The team’s first season was impressive, considering they had never played together before and it was the first year an ORU Rugby team formed. The squad showed great potential last season not only by defeating teams who were in the conference but also by playing big-name teams, like OU, into extra time.
The conference includes member schools John Brown University, Wayne State University, Washburn University and Pitt State University. Rugby is a sport with both a fall and a spring season, and the spring season features playoffs to determine a champion.
In the fall season so far, the men have defeated Pitt State University, John Brown University and Washburn University, with their only loss coming against the Tulsa Rugby Club. On Oct. 27, the team will head to Pitt State for a tournament.
ORU sophomore and member of the Rugby team Jonathan Wrona said the team’s culture is rooted in valuing one another.
“We’re all about honoring others, whether that be with each other or making sure that we behave in such a way that we earn it from our peers,” Wrona said.
A successful team typically has great chemistry among teammates, which is often fully evidenced off the field. The rugby team is no different.
“We eat, workout and study together,” Wrona said. “We all have a very strong bond.”
The team features men from many different backgrounds, cultures and races, demonstrating the universality of sports. The theme of honor is especially obvious in the bond the team has forged in the short time they have been together.

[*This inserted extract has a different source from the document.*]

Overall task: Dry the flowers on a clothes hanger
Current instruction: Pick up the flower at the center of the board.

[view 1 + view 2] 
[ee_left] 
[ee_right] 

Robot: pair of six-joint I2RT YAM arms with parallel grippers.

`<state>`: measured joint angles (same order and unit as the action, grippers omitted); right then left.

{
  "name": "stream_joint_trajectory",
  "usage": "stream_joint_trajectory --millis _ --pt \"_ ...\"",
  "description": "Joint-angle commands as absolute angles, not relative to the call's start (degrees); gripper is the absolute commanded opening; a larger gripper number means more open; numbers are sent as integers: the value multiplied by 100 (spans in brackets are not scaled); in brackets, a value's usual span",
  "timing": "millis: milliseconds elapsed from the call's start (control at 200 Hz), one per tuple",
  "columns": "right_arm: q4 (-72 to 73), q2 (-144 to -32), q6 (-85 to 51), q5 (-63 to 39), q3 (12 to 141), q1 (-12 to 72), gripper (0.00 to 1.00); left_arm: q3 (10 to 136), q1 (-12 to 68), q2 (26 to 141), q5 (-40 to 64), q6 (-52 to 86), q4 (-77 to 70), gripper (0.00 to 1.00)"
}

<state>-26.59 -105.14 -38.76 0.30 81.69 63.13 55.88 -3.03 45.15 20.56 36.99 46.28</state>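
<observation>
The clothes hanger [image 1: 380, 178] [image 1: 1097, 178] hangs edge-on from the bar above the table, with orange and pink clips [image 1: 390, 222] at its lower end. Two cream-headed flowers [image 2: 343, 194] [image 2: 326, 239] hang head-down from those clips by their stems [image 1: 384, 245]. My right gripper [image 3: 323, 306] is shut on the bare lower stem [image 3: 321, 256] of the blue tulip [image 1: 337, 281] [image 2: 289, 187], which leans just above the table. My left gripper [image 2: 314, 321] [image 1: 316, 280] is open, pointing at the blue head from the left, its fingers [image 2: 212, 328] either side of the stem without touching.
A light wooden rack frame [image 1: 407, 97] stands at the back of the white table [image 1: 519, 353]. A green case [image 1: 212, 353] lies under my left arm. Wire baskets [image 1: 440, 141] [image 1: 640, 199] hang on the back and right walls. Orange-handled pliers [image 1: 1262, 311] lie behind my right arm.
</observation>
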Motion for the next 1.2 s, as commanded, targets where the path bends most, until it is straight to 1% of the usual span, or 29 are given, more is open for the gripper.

Wrona described rugby as a “global brother/sisterhood.” He continued to emphasize how special the sport can be by saying “me and a guy from South Africa, with almost nothing in common, became friends off of just sharing our experiences in rugby.”
Rugby is not a sport for the faint of heart. The sport is played with no protective pads such as those required for football—all that is required is a mouthguard and a pair of cleats. The physicality of the game and the strength required to outlast the opponent is demanding.
Combining last year’s success with a strong start to this season, the team expects to continue to rise to each challenge they face throughout the remainder of their schedule.